Background:
We have a set of about 15 Spring Boot applications as microservices. They all run as Docker containers, and run as clusters of one or more instances. We also use Spring Cloud Netflix components such as Eureka and discover the running application instances from the client using Feign/Ribbon.
Question:
As part of the POC exercises, we tested with Redis and Hazelcast for caching and Spring Boot configuration storage. Everything works using Spring Boot, Spring Cloud and Redis/Hazelcast Java client libraries. However, when we deploy Hazelcast in a multi-node peer-to-peer cluster, Hazelcast seems to require a "known" IP address/hostname and the accessible port to be available in the Java client's configuration (with or without Spring). Typically, when Hazelcast is deployed in a multi-instance cluster on ephemeral VM instances (for example, EC2), the IP address and the port information is not available. So we thought of two possible solutions:
Find a way to run Hazelcast as a Spring Boot application, and register it with Eureka as a Discovery Client.
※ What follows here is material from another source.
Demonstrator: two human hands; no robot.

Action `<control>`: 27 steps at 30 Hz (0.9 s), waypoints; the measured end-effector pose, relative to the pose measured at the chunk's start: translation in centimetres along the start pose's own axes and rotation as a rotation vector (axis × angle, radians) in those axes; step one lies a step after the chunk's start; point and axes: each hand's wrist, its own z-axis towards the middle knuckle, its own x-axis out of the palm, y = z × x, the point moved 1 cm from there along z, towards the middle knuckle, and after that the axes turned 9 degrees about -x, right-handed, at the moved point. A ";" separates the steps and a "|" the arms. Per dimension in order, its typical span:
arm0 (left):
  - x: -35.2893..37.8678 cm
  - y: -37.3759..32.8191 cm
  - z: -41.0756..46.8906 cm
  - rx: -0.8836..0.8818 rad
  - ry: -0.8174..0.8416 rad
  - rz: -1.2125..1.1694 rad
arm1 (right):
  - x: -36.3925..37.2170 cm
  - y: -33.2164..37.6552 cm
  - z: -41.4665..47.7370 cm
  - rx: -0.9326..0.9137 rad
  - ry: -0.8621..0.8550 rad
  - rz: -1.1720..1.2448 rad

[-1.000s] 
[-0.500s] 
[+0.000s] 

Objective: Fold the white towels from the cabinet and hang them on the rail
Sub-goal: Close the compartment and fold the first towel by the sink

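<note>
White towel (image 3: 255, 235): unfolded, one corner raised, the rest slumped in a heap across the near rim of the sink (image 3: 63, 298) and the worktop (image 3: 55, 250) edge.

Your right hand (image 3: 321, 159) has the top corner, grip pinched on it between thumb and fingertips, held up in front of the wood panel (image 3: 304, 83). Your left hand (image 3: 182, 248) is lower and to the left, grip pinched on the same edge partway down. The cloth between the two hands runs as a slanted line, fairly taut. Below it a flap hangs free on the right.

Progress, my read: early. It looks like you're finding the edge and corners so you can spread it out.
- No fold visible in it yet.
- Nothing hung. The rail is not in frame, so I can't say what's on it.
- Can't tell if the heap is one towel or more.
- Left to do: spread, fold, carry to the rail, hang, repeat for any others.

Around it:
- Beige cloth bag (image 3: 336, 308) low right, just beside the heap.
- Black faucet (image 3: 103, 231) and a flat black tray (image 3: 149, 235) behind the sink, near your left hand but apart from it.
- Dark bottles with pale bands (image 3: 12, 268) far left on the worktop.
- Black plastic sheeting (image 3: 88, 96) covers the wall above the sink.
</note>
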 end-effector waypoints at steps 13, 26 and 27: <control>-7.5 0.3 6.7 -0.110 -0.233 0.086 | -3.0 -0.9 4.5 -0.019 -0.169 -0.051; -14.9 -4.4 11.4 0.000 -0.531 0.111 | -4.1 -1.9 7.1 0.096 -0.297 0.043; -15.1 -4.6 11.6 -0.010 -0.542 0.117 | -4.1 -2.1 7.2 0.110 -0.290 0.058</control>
That way other Spring Boot applications can use Eureka to discover an instance of Hazelcast dynamically
Find a way in Hazelcast so that it can publish it's IP address and port information dynamically to a central Key/Value store
If anyone has played around with Hazelcast to be able to do either/both of the possible solutions, it would be great if you can share more information on that. If there is a third approach that'd work better, I will be eager to know that as well.